## WHAT TO WORK ON
The data below must be repeated exactly. Leave nothing out.
##### SUPPLIED MATERIAL
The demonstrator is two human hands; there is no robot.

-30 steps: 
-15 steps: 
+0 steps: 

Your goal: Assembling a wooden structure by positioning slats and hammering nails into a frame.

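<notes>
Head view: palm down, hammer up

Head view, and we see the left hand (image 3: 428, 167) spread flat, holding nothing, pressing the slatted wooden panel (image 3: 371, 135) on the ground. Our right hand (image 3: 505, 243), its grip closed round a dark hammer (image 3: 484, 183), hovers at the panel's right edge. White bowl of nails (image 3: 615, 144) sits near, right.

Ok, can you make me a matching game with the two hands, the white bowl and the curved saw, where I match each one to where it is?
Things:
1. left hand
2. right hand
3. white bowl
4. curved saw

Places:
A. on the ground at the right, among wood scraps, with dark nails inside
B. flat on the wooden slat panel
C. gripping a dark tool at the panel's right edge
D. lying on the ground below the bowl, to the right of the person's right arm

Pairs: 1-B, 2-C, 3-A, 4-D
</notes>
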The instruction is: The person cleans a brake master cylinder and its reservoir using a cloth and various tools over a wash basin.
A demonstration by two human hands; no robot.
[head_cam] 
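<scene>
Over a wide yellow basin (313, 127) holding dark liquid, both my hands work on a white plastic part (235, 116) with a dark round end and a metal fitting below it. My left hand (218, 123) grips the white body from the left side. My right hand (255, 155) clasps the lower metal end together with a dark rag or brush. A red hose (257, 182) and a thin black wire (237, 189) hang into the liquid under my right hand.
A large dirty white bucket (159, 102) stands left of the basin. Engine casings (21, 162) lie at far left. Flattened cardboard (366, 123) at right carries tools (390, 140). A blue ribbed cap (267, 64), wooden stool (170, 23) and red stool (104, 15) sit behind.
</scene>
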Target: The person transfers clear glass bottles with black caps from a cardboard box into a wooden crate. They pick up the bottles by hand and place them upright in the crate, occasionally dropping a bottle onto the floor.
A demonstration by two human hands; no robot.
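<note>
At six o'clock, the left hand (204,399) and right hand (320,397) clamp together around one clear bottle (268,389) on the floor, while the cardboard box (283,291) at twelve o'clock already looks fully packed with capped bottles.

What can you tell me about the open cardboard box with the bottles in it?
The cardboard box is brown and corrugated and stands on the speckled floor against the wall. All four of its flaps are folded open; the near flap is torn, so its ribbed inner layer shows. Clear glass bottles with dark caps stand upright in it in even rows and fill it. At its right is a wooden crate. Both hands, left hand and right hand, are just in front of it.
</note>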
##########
## REPLY
The demonstrator is two human hands; there is no robot.

-30 steps: 
-15 steps: 
+0 steps: 

Your goal: Assembling a wooden structure by positioning slats and hammering nails into a frame.

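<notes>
Head view: palm down, hammer up

Head view, and we see the left hand (image 3: 428, 167) spread flat, holding nothing, pressing the slatted wooden panel (image 3: 371, 135) on the ground. Our right hand (image 3: 505, 243), its grip closed round a dark hammer (image 3: 484, 183), hovers at the panel's right edge. White bowl of nails (image 3: 615, 144) sits near, right.

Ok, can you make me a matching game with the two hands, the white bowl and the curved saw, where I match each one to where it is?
Things:
1. left hand
2. right hand
3. white bowl
4. curved saw

Places:
A. on the ground at the right, among wood scraps, with dark nails inside
B. flat on the wooden slat panel
C. gripping a dark tool at the panel's right edge
D. lying on the ground below the bowl, to the right of the person's right arm

Pairs: 1-B, 2-C, 3-A, 4-D
</notes>
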The instruction is: The person cleans a brake master cylinder and its reservoir using a cloth and various tools over a wash basin.
A demonstration by two human hands; no robot.
[head_cam] 
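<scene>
Over a wide yellow basin (313, 127) holding dark liquid, both my hands work on a white plastic part (235, 116) with a dark round end and a metal fitting below it. My left hand (218, 123) grips the white body from the left side. My right hand (255, 155) clasps the lower metal end together with a dark rag or brush. A red hose (257, 182) and a thin black wire (237, 189) hang into the liquid under my right hand.
A large dirty white bucket (159, 102) stands left of the basin. Engine casings (21, 162) lie at far left. Flattened cardboard (366, 123) at right carries tools (390, 140). A blue ribbed cap (267, 64), wooden stool (170, 23) and red stool (104, 15) sit behind.
</scene>
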Target: The person transfers clear glass bottles with black caps from a cardboard box into a wooden crate. They pick up the bottles by hand and place them upright in the crate, occasionally dropping a bottle onto the floor.
A demonstration by two human hands; no robot.
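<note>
At six o'clock, the left hand (204,399) and right hand (320,397) clamp together around one clear bottle (268,389) on the floor, while the cardboard box (283,291) at twelve o'clock already looks fully packed with capped bottles.

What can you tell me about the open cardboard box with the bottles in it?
The cardboard box is brown and corrugated and stands on the speckled floor against the wall. All four of its flaps are folded open; the near flap is torn, so its ribbed inner layer shows. Clear glass bottles with dark caps stand upright in it in even rows and fill it. At its right is a wooden crate. Both hands, left hand and right hand, are just in front of it.
</note>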

This output completes the exercise.